### About this task
Identify all lines of the data containing the string "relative" and copy them.
*** Opening Task material ***
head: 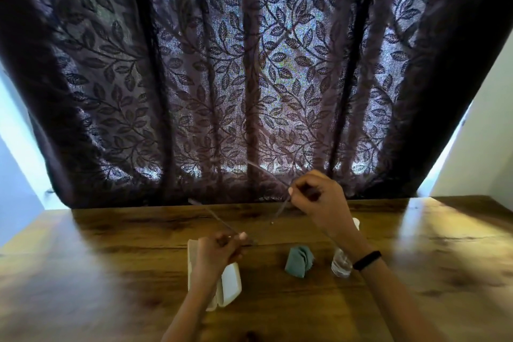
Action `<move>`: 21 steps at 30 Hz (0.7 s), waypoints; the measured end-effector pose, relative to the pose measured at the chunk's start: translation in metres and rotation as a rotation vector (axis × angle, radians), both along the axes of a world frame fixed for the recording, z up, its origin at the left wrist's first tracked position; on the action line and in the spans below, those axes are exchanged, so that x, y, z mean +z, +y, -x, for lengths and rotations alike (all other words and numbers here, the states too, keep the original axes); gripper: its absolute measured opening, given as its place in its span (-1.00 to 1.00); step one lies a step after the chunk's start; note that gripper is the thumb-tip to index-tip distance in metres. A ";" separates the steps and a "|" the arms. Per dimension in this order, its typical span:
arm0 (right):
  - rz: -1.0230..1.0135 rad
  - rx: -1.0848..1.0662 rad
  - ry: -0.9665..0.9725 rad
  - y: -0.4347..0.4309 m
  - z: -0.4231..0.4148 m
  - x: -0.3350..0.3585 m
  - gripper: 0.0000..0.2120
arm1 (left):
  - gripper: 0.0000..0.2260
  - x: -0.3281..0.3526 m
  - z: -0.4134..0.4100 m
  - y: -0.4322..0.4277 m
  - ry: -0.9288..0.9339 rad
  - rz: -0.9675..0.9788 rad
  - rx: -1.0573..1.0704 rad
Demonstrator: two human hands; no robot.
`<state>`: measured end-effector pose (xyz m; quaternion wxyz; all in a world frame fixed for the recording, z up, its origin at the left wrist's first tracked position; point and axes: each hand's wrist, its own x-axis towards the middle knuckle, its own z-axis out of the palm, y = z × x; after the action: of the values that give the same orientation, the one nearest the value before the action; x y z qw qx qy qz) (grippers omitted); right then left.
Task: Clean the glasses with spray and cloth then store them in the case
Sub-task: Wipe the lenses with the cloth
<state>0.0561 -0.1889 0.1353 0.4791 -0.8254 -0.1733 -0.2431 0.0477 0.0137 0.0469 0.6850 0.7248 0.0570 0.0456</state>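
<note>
Both hands hold the thin-framed glasses (213,215) in the air over the far half of the bench (111,258). The left hand (222,250) has its grip pinched on one temple, and the right hand (319,197) has its grip pinched on the other side. Under the left wrist lies the open white case (231,283). The folded teal cloth (299,259) and the clear spray bottle (341,265) stand to its right, toward the near edge.

The far curtain (249,78) is dark purple-brown, patterned all over with trailing leaves and vines. The bench (111,272) is warm brown wood with darker grain streaks. The cloth (298,261) is muted teal-green, the case (231,283) to its left creamy white, the spray bottle (341,264) clear. The wristband (366,259) is black.
</note>
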 end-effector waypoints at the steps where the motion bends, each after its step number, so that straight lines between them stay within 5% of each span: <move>1: 0.036 -0.004 -0.011 0.001 -0.001 0.003 -0.91 | -0.89 0.000 0.001 0.001 -0.035 -0.104 0.074; 5: 0.160 0.002 -0.027 0.000 -0.004 0.015 -0.95 | -0.85 0.011 0.010 0.005 -0.313 -0.336 0.381; 13: 0.122 -0.018 -0.028 -0.003 -0.005 0.023 -0.91 | -0.59 0.034 0.012 0.005 -0.554 -0.239 0.477; 17: 0.334 0.040 0.070 0.006 -0.008 0.018 -0.92 | -0.72 0.050 0.013 -0.007 -0.819 -0.493 0.226; 21: 0.466 0.110 0.083 0.014 -0.010 0.018 -0.92 | -0.67 0.075 0.005 -0.021 -0.811 -0.627 -0.148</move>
<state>0.0663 -0.1748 0.1529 0.2951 -0.9122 -0.2497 -0.1359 0.0427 -0.0071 0.1222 0.4032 0.8215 -0.2810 0.2892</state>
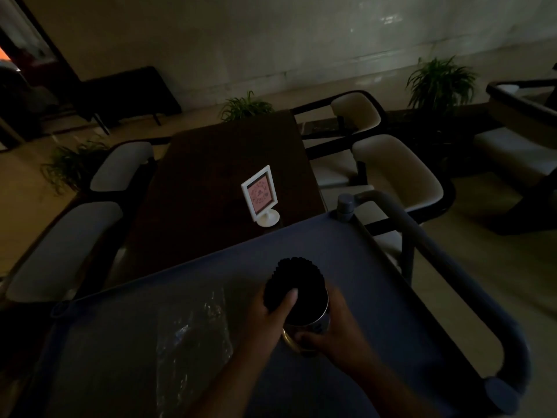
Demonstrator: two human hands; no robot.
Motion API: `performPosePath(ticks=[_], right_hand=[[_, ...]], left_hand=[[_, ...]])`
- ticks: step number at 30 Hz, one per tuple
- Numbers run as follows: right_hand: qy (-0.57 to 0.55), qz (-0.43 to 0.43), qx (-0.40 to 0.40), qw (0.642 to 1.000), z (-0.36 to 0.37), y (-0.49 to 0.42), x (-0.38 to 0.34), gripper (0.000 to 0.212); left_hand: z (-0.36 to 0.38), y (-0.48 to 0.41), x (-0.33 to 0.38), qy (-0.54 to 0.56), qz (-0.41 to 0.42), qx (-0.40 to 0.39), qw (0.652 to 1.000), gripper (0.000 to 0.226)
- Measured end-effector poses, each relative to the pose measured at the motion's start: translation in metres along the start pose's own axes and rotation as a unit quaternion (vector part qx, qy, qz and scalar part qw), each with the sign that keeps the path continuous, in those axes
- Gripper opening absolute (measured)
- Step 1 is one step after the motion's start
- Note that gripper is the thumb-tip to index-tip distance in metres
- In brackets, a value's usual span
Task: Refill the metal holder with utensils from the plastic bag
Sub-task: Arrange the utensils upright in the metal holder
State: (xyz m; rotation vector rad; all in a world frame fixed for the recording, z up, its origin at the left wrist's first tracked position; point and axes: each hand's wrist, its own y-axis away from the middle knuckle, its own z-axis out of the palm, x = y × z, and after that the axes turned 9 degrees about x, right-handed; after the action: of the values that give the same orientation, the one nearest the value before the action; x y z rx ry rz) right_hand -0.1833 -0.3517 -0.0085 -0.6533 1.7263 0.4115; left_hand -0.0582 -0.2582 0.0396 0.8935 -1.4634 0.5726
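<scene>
**Both hands on the packed holder atop the cart**

The left hand wraps the bundle of dark, thin utensils, its thumb laid flat across their near side and its fingers closed round the far side. The right hand is curled about the cylindrical, shiny metal holder, gripping its lower wall from the right. The utensils stand upright in the holder, their tips fanning above its rim; the dim light hides what kind they are.

The holder sits on the blue-grey plastic top of the service cart. Just left of the holder the crumpled clear plastic bag lies flat on that top; its contents cannot be told. Right of the holder runs the cart's rounded grey handle bar. Beyond the holder, past the cart's far edge, a white-framed sign stand with a pink card stands on a dark brown table.
</scene>
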Motion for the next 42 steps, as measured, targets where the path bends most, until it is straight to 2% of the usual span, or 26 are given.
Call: performPosePath(ticks=[2, 7, 12, 16, 23, 29, 35, 40, 42], right_hand=[[-0.002, -0.004, 0.005, 1.0, 0.001, -0.001, 0.004, 0.097], [-0.012, -0.005, 0.01, 1.0, 0.003, -0.002, 0.008, 0.098], [-0.008, -0.012, 0.009, 1.0, 0.003, -0.003, 0.008, 0.095], [-0.01, -0.019, 0.012, 1.0, 0.002, -0.003, 0.007, 0.097], [-0.022, -0.008, 0.002, 1.0, 0.002, -0.003, 0.006, 0.097], [-0.021, -0.01, 0.007, 1.0, 0.001, -0.001, 0.003, 0.096], [-0.024, 0.003, -0.013, 1.0, -0.001, -0.001, 0.001, 0.095], [-0.018, 0.01, -0.008, 1.0, -0.002, 0.0, -0.004, 0.096], [-0.014, 0.012, -0.007, 1.0, -0.002, 0.0, -0.004, 0.099]], left_hand=[[-0.003, 0.0, 0.001, 0.019, 0.002, 0.008, 1.0, 0.03], [-0.004, -0.004, -0.001, 0.083, -0.028, 0.005, 0.996, 0.049], [-0.007, -0.005, 0.001, 0.06, -0.023, -0.012, 0.998, 0.06], [-0.009, -0.006, 0.005, 0.037, -0.033, -0.034, 0.998, 0.049], [-0.006, -0.008, 0.016, 0.02, -0.018, -0.01, 1.0, 0.034], [-0.004, -0.005, 0.022, 0.018, -0.009, -0.017, 1.0, 0.043], [-0.017, -0.01, 0.055, 0.02, 0.027, -0.035, 0.999, 0.051], [-0.028, -0.013, 0.101, 0.048, 0.099, -0.011, 0.994, 0.042], [-0.033, -0.011, 0.118, 0.069, 0.116, -0.016, 0.991, 0.032]])
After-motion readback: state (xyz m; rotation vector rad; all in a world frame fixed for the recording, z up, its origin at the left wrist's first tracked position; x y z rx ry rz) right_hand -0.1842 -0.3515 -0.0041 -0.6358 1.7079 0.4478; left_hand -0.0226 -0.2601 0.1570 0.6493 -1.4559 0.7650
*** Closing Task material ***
### Exercise answer
Action `<move>`: 21 steps at 30 Hz (0.7 s), waypoints; the measured end-effector pose, relative to the pose measured at the chunk's start: translation in metres and rotation as a rotation vector (axis × angle, radians), both along the axes of a world frame fixed for the recording, z up, its origin at the left wrist's first tracked position; on the action line and in the spans below, those axes are exchanged, so that x, y, z mean +z, +y, -x, for lengths and rotations alike (all other words and numbers here, the states too, keep the original axes); gripper: its absolute measured opening, given as its place in its span (-1.00 to 1.00); step one lies a step after the chunk's start; note that gripper is the thumb-tip to index-tip distance in metres. A ";" separates the steps and a "|" the arms. Per dimension in this order, its typical span:
- Measured end-effector poses, each relative to the pose measured at the motion's start: translation in metres along the start pose's own axes and rotation as a unit quaternion (vector part qx, qy, qz and scalar part qw), each with the sign that keeps the path continuous, in those axes

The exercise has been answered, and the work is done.